Your task → Leaving pictures aside, set down each line exactly, from the first line of the data to the line with "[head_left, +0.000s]", both included.

-------- Raw data

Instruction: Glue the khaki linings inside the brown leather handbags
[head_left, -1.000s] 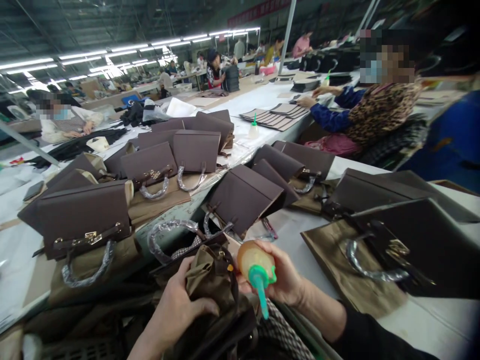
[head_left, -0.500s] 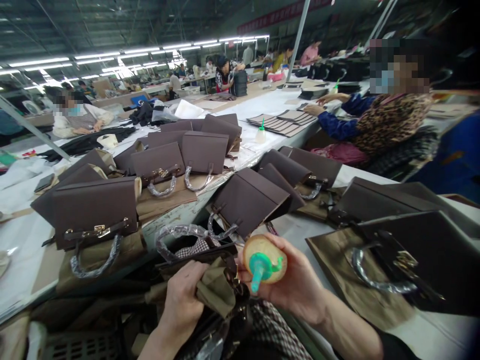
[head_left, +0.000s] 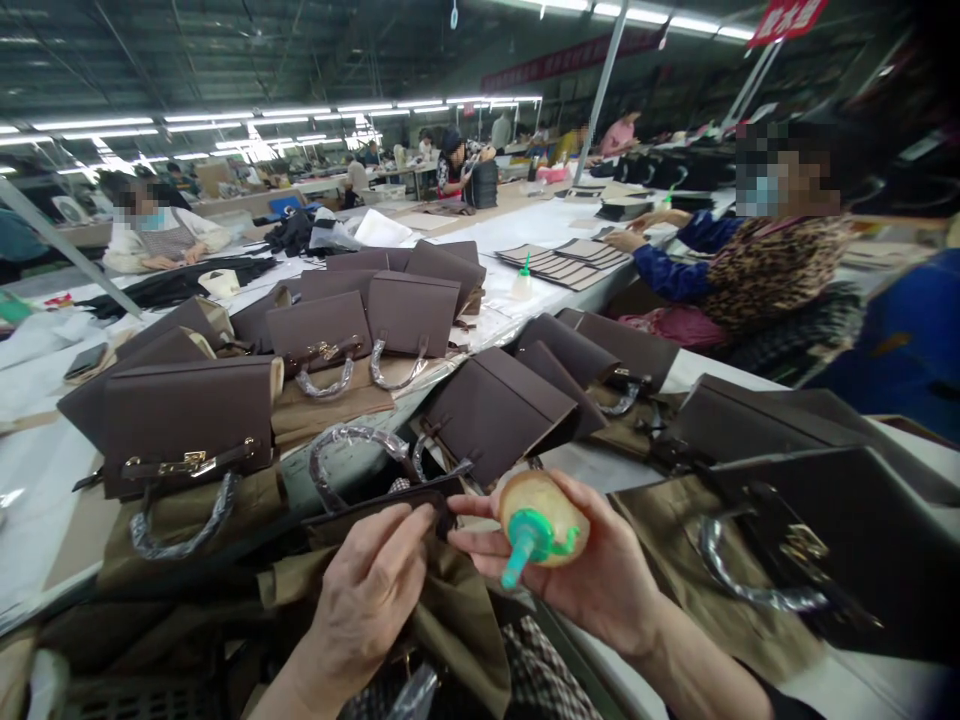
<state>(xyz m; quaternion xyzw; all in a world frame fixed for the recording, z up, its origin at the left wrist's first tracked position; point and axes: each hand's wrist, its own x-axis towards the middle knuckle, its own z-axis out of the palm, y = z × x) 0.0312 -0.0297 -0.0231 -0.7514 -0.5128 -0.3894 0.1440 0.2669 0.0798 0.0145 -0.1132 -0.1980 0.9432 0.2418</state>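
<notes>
My right hand [head_left: 607,570] is wrapped around a squeeze glue bottle [head_left: 544,490] with a green nozzle, tilted so the nozzle points down toward me. Its free fingertips reach to the dark edge of a handbag [head_left: 337,527] in front of me. My left hand [head_left: 375,580] pinches that same edge, fingers bent, with the exact spot hidden under them. Olive-brown cloth [head_left: 469,630] hangs from the bag beside my left hand. Behind the hands rises the bag's handle [head_left: 360,437], wrapped in transparent plastic. Checked fabric [head_left: 529,670] shows below.
Several dark brown handbags lie on the left table, one with a gold clasp [head_left: 187,415] nearest. More bags [head_left: 825,540] rest at the right. Another glue bottle [head_left: 523,285] stands farther back near flat panels [head_left: 555,265]. A co-worker [head_left: 780,240] sits at the right.
My left hand has let the bunched olive cloth fall and moved up and right onto the bag's edge. The right hand has shifted slightly right with the bottle, its fingers stretching to the edge.
</notes>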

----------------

Finished exercise →
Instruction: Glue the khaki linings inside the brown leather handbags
[head_left, -1.000s] 
[head_left, -0.500s] 
[head_left, +0.000s] 

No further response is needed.